About Antarctic Intelligence & Navigation System (AINDS)
AI-Enabled Antarctic Sea-Ice, Iceberg & Navigation Decision Support System
Problem Statement: Develop an AI/ML-enabled decision support platform capable of forecasting Antarctic sea-ice concentration, predicting iceberg trajectories, and identifying safe and fuel-efficient navigation routes for research vessels using satellite, oceanographic and meteorological datasets.
This platform is an academic prototype engineered for the Smart India Hackathon. It does not claim official Government of India ownership or active maritime licensing. Predictions are intended strictly for research and mission simulation, and must never replace certified polar ice navigator command.

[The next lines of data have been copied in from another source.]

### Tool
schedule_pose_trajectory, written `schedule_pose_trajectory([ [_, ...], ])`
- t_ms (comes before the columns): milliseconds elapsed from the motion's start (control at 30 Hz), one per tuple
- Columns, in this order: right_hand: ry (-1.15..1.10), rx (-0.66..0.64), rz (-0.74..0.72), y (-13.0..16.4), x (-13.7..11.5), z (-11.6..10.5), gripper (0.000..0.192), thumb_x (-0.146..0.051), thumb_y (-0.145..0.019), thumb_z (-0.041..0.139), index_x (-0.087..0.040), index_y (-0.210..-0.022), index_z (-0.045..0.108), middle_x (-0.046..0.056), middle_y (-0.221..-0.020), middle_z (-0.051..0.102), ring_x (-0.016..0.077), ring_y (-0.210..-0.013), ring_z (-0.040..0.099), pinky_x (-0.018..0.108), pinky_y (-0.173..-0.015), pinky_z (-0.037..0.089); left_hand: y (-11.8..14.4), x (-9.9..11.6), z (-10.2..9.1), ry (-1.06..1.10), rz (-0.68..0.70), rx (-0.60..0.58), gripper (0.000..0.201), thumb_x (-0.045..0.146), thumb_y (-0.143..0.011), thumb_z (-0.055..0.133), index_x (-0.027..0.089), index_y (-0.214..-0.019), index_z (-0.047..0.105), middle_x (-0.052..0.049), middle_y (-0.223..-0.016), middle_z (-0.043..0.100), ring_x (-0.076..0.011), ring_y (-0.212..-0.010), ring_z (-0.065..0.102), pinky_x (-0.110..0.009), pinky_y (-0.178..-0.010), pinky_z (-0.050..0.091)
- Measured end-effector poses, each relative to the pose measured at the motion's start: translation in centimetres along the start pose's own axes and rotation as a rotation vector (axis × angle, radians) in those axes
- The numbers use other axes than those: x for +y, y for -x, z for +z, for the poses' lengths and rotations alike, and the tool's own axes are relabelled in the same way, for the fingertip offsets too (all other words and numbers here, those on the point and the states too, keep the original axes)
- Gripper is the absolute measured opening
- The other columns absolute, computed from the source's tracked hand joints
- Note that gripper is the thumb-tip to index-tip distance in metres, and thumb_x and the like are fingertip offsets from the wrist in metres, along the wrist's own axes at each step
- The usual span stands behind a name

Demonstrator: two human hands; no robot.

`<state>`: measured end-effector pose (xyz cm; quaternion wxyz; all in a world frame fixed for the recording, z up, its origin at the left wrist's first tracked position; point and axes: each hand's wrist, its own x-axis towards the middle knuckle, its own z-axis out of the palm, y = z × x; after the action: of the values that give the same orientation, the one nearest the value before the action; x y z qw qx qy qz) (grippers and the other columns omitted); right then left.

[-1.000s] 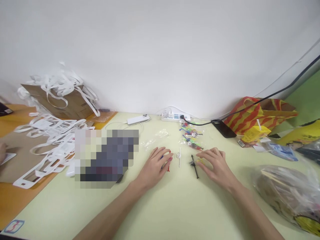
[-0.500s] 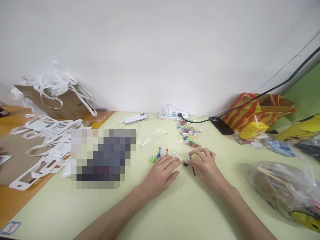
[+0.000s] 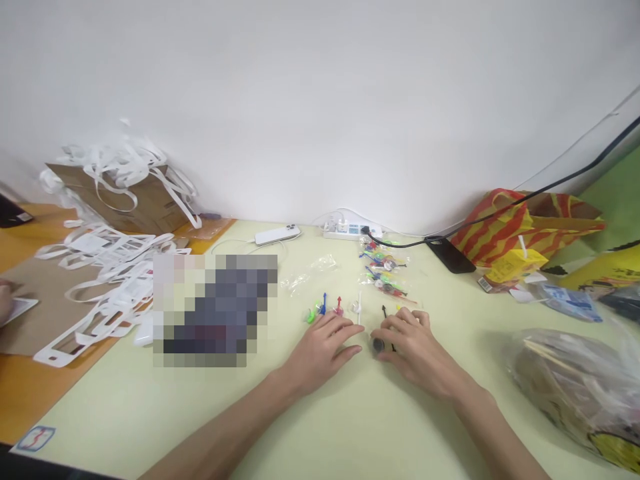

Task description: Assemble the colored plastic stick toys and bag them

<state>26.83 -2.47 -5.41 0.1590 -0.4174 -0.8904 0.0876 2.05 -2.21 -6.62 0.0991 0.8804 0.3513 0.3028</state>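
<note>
A: What is lying along the left side?

B: White die-cut plastic frames [image 3: 100, 267] are spilling from a brown cardboard box [image 3: 135, 203] across the pale yellow-green tabletop [image 3: 350, 427]. A blurred-out patch is sitting just right of them, and a white phone [image 3: 277, 235] is lying near the wall beside a white power strip [image 3: 347, 231].

A: And the hands?

B: The left hand [image 3: 320, 350] is lying flat, palm down, fingers spread and holding nothing. Just beyond its fingertips small plastic picks are standing in a row: green [image 3: 311, 317], blue [image 3: 324, 305], red [image 3: 339, 307] and white [image 3: 358, 308]. The right hand [image 3: 415, 350] is curling close beside it, thumb and forefinger pinching a small black plastic piece [image 3: 379, 345] against the table, with a thin black pick [image 3: 385, 313] showing just above the knuckles.

A: Anything crowding them?

B: Clear packets of coloured picks [image 3: 383, 270] are lying behind the hands. Farther right a black phone [image 3: 449, 257], a red-and-yellow striped bag [image 3: 520, 223], a yellow drink carton [image 3: 515, 265] and a large clear plastic bag [image 3: 570, 380] are sitting well apart.
</note>
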Motion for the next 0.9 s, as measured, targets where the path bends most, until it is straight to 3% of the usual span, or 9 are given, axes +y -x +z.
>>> schedule_pose_trajectory([
  [233, -0.153, -0.038, -0.011, -0.5, -1.6, 0.3, 0.012, -0.022, -0.098, 0.054, -0.025, -0.097, 0.066, 0.007, -0.099, 0.07, 0.0254, -0.097, 0.054, 0.045, -0.088, 0.034, 0.2, 0.1, 0.4, 0.033, 0.049, -0.056, 0.039, 0.034, -0.093, 0.067, 0.023, -0.13, 0.059, -0.007, -0.12, 0.069, -0.0238, -0.111, 0.063, -0.046, -0.107, 0.048],
  [367, -0.382, -0.004, 0.129, -0.2, -3.3, 0.3, 0.003, -0.028, -0.097, 0.057, -0.025, -0.096, 0.056, 0.005, -0.099, 0.065, 0.0247, -0.099, 0.053, 0.043, -0.09, 0.039, 0.3, -0.1, 0.1, 0.052, 0.116, -0.038, 0.04, 0.024, -0.095, 0.066, 0.021, -0.133, 0.057, -0.007, -0.116, 0.071, -0.0226, -0.106, 0.064, -0.042, -0.099, 0.052],
  [500, -0.591, 0.099, 0.342, 0.2, -4.0, 1.2, 0.022, -0.035, -0.092, 0.064, -0.026, -0.1, 0.046, 0.004, -0.105, 0.062, 0.0246, -0.1, 0.055, 0.041, -0.089, 0.044, 0.1, -0.1, -0.4, 0.055, 0.222, 0.033, 0.038, 0.018, -0.095, 0.064, 0.022, -0.131, 0.059, -0.006, -0.106, 0.072, -0.0191, -0.097, 0.066, -0.038, -0.093, 0.054],
  [600, -0.672, 0.107, 0.367, 0.1, -3.6, 1.3, 0.038, -0.041, -0.087, 0.071, -0.029, -0.113, 0.046, 0.002, -0.102, 0.068, 0.0266, -0.107, 0.056, 0.043, -0.095, 0.041, -0.1, 0.2, -0.5, 0.072, 0.264, 0.061, 0.028, 0.019, -0.095, 0.064, 0.024, -0.122, 0.064, -0.006, -0.104, 0.073, -0.0182, -0.093, 0.067, -0.036, -0.09, 0.055],
  [667, -0.653, 0.141, 0.357, 0.0, -3.0, 0.8, 0.042, -0.043, -0.086, 0.072, -0.031, -0.118, 0.05, 0.0, -0.103, 0.07, 0.0273, -0.109, 0.056, 0.044, -0.096, 0.038, -0.2, 0.3, -0.5, 0.094, 0.254, 0.072, 0.021, 0.022, -0.094, 0.066, 0.022, -0.115, 0.065, -0.007, -0.102, 0.074, -0.0189, -0.093, 0.067, -0.036, -0.089, 0.055],
  [767, -0.467, 0.29, 0.423, -0.1, -1.7, 0.0, 0.019, -0.045, -0.092, 0.065, -0.028, -0.1, 0.063, 0.001, -0.089, 0.071, 0.0257, -0.092, 0.059, 0.044, -0.091, 0.035, -0.3, 0.2, -0.6, 0.152, 0.197, 0.068, 0.019, 0.023, -0.093, 0.068, 0.02, -0.111, 0.064, -0.007, -0.101, 0.074, -0.0195, -0.095, 0.068, -0.038, -0.094, 0.055],
  [833, -0.284, 0.371, 0.476, 0.0, -0.8, -0.1, 0.02, -0.043, -0.096, 0.059, -0.026, -0.087, 0.067, 0.001, -0.074, 0.067, 0.0242, -0.08, 0.057, 0.044, -0.087, 0.032, -0.3, 0.0, -0.6, 0.196, 0.159, 0.064, 0.019, 0.021, -0.093, 0.067, 0.021, -0.111, 0.063, -0.006, -0.1, 0.074, -0.0191, -0.096, 0.069, -0.039, -0.097, 0.054],
  [900, -0.13, 0.371, 0.474, 0.1, -0.2, 0.3, 0.022, -0.038, -0.097, 0.058, -0.025, -0.082, 0.069, 0.001, -0.067, 0.063, 0.0234, -0.075, 0.056, 0.043, -0.081, 0.03, -0.2, -0.1, -0.7, 0.231, 0.128, 0.072, 0.019, 0.019, -0.092, 0.066, 0.021, -0.111, 0.061, -0.005, -0.1, 0.074, -0.0185, -0.095, 0.069, -0.039, -0.098, 0.054],
])
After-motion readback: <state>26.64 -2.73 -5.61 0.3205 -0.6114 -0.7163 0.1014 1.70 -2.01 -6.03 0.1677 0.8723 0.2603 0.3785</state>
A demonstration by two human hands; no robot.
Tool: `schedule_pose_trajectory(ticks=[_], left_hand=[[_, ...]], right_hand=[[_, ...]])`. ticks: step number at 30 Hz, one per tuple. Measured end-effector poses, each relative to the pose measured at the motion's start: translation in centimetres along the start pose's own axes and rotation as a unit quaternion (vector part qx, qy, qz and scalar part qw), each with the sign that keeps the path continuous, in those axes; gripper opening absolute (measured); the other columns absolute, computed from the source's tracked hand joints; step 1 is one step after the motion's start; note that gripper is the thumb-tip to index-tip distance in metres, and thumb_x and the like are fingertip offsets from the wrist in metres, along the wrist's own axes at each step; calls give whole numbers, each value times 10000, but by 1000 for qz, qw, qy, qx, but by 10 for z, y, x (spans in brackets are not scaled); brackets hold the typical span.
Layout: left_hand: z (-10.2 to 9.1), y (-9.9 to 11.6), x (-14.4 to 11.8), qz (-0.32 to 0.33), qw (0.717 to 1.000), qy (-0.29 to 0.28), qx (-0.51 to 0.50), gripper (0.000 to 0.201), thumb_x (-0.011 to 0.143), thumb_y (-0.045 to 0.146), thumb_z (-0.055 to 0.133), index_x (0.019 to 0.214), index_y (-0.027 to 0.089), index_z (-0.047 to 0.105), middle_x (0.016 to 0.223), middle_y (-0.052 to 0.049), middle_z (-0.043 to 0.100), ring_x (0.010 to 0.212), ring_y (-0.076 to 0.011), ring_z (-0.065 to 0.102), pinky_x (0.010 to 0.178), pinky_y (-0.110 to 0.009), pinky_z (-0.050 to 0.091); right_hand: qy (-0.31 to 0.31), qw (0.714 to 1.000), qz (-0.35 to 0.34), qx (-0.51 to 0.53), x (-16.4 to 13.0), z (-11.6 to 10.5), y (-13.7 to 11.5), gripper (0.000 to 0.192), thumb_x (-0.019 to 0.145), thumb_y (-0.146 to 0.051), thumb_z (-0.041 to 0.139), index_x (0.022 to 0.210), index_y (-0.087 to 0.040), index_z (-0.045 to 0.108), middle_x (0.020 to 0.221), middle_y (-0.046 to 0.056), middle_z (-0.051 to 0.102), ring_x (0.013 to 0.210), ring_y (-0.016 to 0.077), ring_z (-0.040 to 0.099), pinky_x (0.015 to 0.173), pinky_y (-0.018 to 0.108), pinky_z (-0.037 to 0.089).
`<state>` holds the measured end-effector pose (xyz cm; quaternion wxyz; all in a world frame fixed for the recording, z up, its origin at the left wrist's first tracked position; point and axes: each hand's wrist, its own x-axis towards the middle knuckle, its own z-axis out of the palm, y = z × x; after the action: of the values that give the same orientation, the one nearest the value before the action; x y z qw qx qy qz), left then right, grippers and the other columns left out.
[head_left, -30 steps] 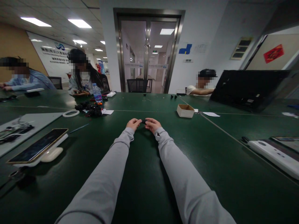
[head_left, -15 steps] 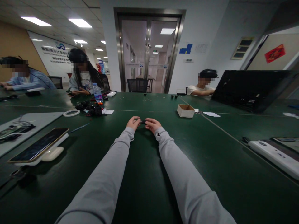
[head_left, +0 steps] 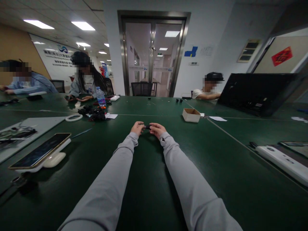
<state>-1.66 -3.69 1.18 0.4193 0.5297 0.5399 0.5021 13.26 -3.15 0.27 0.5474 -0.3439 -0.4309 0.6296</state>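
Observation:
Between my two hands is a small black object (head_left: 147,127), too small and too covered by fingers to name its kind. My left hand (head_left: 138,128) pinches its left end between thumb and fingers. At the other end, my right hand (head_left: 157,129) grips it the same way. Both arms, in grey sleeves, reach forward over the dark green table (head_left: 149,179). The object is held just above the tabletop.
An open cardboard box (head_left: 191,115) stands right of my hands. Leftward lie a white ring (head_left: 73,117), black gear (head_left: 95,113), a bottle (head_left: 101,97) and a phone (head_left: 42,150). A large black monitor (head_left: 257,93) is at right. Several people sit around the table.
My hands keep their pinch on the black object, with hardly any movement. The view has tilted slightly up. Across the table, a person's hands have moved apart, with a phone in one.

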Motion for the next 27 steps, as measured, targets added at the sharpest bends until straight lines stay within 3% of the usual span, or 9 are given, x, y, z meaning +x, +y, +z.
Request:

System Architecture & Core Pillars
Hybrid 5-layer bidirectional ConvLSTM paired with a 2D U-Net residual decoder. Ingests 5-day sequential histories of AMSR2 passive microwave brightness temperatures, ERA5 wind barbs, and CMEMS sea-surface temperatures to output 6h to 72h Antarctic ice pack evolution.
Coupled hydrodynamic-atmospheric drift physics incorporating surface and depth-averaged currents (CMEMS 1/12°), 10m wind stress on iceberg sails (ERA5), Coriolis acceleration, and sea-ice resistance with bivariate Gaussian confidence ellipses.
Continuous tensor formulation R(φ, λ, t, v) evaluating space, time, vessel ice class, and composite hazards: sea ice concentration, iceberg proximity buffers, wave squalls, and GEBCO under-keel clearance.
Constrained Pareto-A* graph search integrating the Lindqvist continuous ice resistance formulation. Yields three distinct non-dominated strategies: Safest, Balanced, and Fastest.